Tahap 3. Laporan tersebut merupakan bentuk tanggung jawab yang mendalam dari sebuah esensi Melayani Sepenuh Hati bukan lagi tentang mempertahankan jumlah murid atau pendapatan BOS yang berkurang, apabila saran yang diambil dirujuk ke sekolah dengan fasilitas terapi yang lebih baik(karena ketidaksediaanya guru shadow maupun GPK di sekolah inklusif karena sesuatu hal), tapi lebih kepada apa yang terbaik yang dibutuhkan siswa tersebut. Maka di dalam laporan tersebut juga harus melampirkan beberapa saran yang mungkin akan berbeda antara satu anak dengan anak lainnya bergantung pada jenis ketunaannya, contoh saran  yang mungkin diberikan :
- Harus melakukan kontrol rutin sesuai saran dari terapis
- Disiplin dengan pantangan makanan yang disarankan oleh terapis
- Juga saran untuk mendapatkan pendidikan khusus di SLB dengan kesepakatan yang telah dibuat antara pihak sekolah dengan wali murid.

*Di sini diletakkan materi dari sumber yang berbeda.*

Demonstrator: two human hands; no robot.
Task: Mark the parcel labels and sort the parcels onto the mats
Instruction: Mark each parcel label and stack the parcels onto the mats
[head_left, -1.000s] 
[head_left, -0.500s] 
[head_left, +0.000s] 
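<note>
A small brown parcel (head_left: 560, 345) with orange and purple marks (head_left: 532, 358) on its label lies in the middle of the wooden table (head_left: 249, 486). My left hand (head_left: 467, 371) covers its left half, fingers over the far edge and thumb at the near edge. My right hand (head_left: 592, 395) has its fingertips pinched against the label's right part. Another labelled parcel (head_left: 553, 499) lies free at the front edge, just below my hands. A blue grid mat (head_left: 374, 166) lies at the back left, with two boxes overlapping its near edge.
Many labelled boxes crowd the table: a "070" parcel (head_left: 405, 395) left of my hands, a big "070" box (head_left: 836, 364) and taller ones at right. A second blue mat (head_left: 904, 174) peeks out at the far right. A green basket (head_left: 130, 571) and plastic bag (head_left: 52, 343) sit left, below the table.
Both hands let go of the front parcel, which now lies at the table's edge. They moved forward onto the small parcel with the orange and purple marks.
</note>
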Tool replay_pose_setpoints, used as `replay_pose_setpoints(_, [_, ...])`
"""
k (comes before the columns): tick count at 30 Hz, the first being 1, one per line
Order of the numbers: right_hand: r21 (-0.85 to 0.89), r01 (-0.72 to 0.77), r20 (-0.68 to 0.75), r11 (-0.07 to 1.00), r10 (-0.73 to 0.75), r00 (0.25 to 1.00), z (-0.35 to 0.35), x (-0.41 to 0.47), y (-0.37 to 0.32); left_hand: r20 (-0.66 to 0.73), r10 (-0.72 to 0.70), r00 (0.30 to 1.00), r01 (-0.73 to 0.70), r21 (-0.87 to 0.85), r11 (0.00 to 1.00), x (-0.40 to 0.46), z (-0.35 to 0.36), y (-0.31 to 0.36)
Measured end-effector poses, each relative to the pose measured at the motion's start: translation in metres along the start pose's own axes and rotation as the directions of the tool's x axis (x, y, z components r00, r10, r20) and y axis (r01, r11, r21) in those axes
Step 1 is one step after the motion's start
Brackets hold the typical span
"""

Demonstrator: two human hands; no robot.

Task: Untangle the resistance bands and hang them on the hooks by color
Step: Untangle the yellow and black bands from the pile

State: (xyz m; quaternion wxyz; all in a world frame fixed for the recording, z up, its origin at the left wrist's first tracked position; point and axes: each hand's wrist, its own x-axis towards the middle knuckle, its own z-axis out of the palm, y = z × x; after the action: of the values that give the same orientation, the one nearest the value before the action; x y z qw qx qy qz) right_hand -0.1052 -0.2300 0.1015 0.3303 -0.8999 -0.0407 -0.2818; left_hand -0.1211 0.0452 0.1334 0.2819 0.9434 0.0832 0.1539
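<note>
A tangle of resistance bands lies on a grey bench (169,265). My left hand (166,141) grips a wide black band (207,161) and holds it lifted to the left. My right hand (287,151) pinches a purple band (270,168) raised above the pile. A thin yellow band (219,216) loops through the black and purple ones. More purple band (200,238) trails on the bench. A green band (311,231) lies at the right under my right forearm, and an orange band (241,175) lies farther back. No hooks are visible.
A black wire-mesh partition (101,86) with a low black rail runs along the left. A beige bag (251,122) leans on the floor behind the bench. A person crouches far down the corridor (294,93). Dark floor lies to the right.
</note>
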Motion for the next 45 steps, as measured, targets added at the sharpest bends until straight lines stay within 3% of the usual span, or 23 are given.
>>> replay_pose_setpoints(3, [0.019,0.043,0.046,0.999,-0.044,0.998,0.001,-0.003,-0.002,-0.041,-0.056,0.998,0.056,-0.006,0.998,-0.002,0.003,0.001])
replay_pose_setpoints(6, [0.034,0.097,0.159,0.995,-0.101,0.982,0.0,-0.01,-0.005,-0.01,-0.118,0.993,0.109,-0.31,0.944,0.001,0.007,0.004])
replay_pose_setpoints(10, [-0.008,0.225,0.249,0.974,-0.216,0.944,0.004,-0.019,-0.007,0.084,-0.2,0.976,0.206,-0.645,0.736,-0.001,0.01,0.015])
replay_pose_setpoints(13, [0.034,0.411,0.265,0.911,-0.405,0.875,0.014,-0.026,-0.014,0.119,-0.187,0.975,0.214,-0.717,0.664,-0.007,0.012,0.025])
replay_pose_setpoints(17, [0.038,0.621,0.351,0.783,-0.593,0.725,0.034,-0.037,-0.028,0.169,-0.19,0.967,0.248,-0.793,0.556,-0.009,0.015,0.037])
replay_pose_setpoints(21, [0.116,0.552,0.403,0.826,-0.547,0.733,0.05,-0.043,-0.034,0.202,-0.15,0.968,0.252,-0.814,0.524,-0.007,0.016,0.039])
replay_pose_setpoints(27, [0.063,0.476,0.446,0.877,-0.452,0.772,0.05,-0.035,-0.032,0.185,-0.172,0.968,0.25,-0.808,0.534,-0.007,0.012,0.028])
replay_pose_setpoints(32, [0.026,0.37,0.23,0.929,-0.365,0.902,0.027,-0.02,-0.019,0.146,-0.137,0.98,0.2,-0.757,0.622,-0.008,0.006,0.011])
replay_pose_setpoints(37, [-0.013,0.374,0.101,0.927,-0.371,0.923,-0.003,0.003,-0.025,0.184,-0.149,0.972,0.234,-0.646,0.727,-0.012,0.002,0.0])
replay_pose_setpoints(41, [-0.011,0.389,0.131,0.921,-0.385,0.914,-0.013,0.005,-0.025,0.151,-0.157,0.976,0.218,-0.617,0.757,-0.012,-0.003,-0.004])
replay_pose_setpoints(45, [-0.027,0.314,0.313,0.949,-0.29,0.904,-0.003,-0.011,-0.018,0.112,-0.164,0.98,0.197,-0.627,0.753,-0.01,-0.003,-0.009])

Kesimpulannya Mengapa  Servant Leadership penting di sekolah inklusif karena kepemimpinan servant dalam bidang pendidikan di sekolah inklusif harus bisa menjalankan tugas keutamaan sebagai pemimpin dan pelayan, artinya kepemimpinan dalam pendidikan perlu kesadaran, ikhlas, hati -- hati dalam menentukan prioritas kebutuhan siswa yang dilayani.
Jondar, A. (2021). Implikasi Kepemimpinan Servant Dalam Bidang Pendidikan. Jurnal Penelitian Administrasi Publik, 1(1).